Multiple small indexes or one index with potential mapping explosion

Having read the various posts on multiple indexes with small number of document vs single index with all the documents, I still am not sure what to do in my situation...

We have a approximately 2-3 million documents spread across what would be 300-400 'types'. When I say type, each type is the same fundamental document but each one can have an unlimited number of associated data attributes. To index them my preference was to put them 1 index per type (300-400 index), each with a common alias. This would ensure that a single index would not risk type clashes on those data attributes, or potential mapping explosion.

But the overhead of each shard has made me think that this is not advisable. If I am wrong about this and I can have several hundred indexes, that would be great as all the other problems go away.

Assuming I cannot have this many indexes on a 3 node cluster, the alternative is to put them in the same index. We are happy not to index (index: false) the associated data attributes, which removes the risk of a type clashes but still persists them into _source. This is fine, however I still want those attributes added in the mappings, just with indexing disabled. However, we are hitting a configurable limit of 1000 fields per mapping.

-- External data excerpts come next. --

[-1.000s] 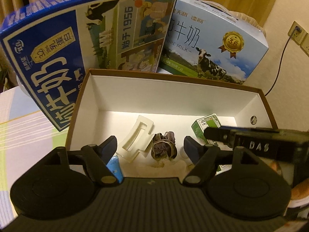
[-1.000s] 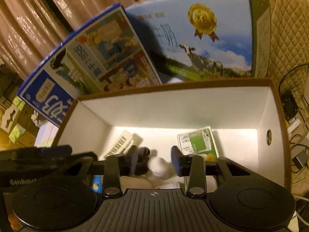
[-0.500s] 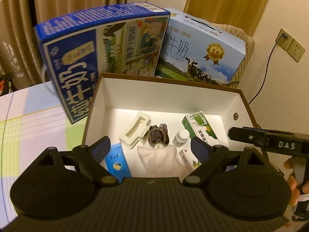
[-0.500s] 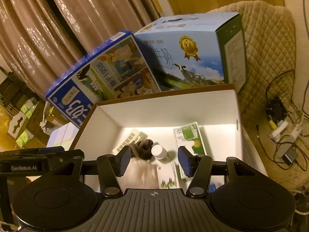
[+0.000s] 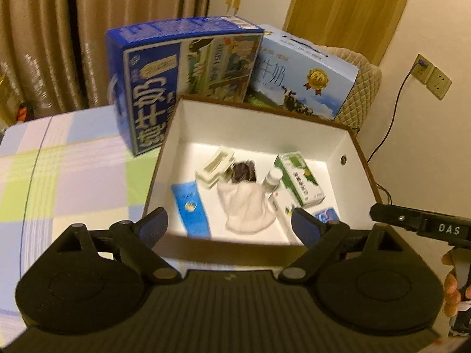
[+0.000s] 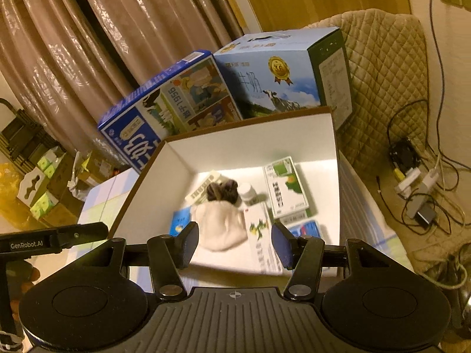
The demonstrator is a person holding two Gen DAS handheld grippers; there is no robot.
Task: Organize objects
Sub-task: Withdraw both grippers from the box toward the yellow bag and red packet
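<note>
A brown-rimmed white box [image 5: 259,123] [image 6: 244,150] stands on the table and holds several items. Inside lie a blue tube [image 5: 190,207] [image 6: 178,222], a white cloth [image 5: 247,206] [image 6: 220,225], a dark scrunchie [image 5: 243,172] [image 6: 222,191], a white plastic clip [image 5: 215,166], a small white bottle [image 5: 272,179] [image 6: 248,194] and a green-and-white carton [image 5: 298,178] [image 6: 285,188]. My left gripper [image 5: 228,226] hangs open above the box's near rim, nothing between its fingers. My right gripper [image 6: 234,242] is open too, above the near rim.
Two blue milk cartons [image 5: 182,73] [image 5: 306,70] stand behind the box. A checked tablecloth [image 5: 64,170] covers the table to the left. A quilted chair [image 6: 382,82] and floor cables [image 6: 418,182] lie to the right. Curtains hang behind.
Both grippers have pulled up and back out of the box, so more of the box and room shows. Both stay open and hold nothing.
</note>
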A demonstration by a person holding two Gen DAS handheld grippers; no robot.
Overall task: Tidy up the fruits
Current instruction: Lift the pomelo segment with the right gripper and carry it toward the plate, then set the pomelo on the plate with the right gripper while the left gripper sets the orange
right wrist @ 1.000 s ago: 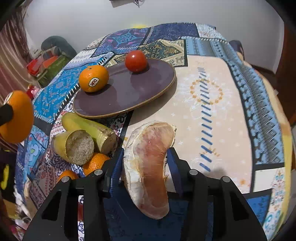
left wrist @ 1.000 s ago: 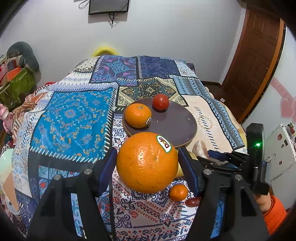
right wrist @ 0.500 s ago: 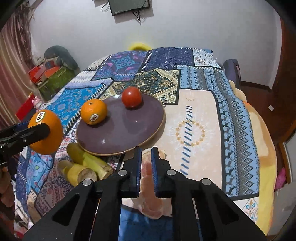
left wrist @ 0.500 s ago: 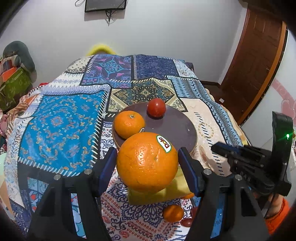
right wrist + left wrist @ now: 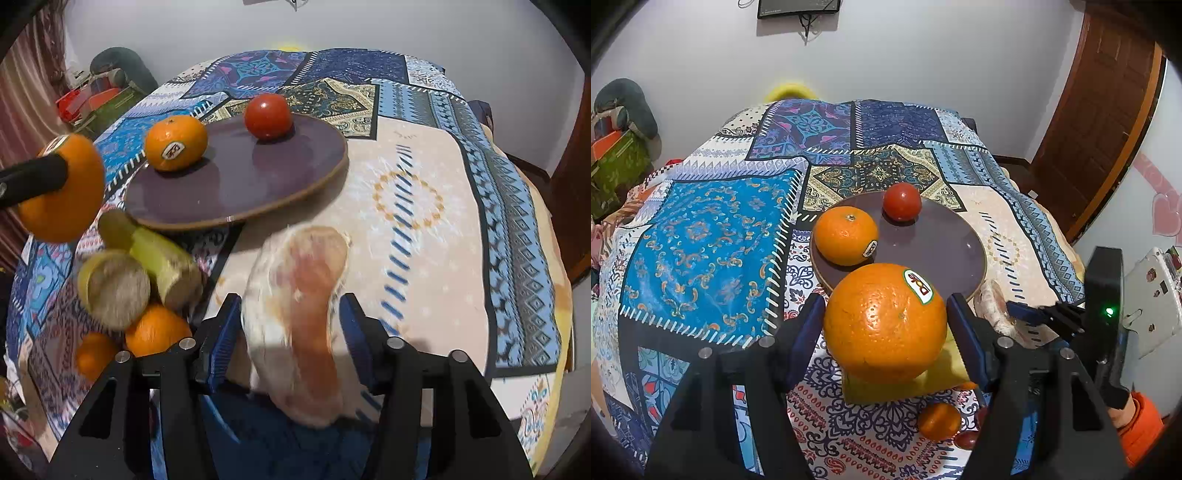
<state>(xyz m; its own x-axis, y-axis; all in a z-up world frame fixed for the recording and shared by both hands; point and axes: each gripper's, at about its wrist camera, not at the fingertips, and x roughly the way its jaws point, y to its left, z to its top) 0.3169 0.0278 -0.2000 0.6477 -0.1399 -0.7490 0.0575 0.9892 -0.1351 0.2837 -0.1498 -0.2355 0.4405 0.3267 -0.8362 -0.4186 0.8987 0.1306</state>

  1. Can I have several hundred indexes running on a 3 node cluster? Each index would have between 100-100,000 documents in it.

  2. If 99% of my mappings have indexing disabled, is there any overhead in leaving dynamic turned on so the mappings are updated? I would need to increase the max fields per index to the region of 100,000. I know this is way above the recommended number of fields, but if indexing is disabled on the majority of those fields, does this recommended limit still stand?

There is a lot of it depends in here as an answer, let me try to unfold this a little bit.

First, the main problem with searching so many indices is, that you will always hit every single shard if you are searching across your whole dataset, and that will slow things down. Maybe you have an option to only hit relevant indices using the constant_keyword datatype. Second, even though not recommended, running this might be still be worth a try, though I expect at a certain level of parallel queries rejections because of the sheer number of shards to query. That said, it might still be worth a test if you are aware of the issues and have a plan to fix them once they become even more prominent.

Your second question is hard to answer, as this depends on the number of mappings added over time.

Maybe the flattened datatype can help you as well in your use case to prevent a mapping explosion.

Sorry for not replying. I guess this forum doesn't automatically email you :frowning: But thanks for the help.

So with regards to my second question, there would be thousands of mappings, potentially 10k. But I think my question was 'is the number of mappings actually relevant if all of them have indexing disabled?'.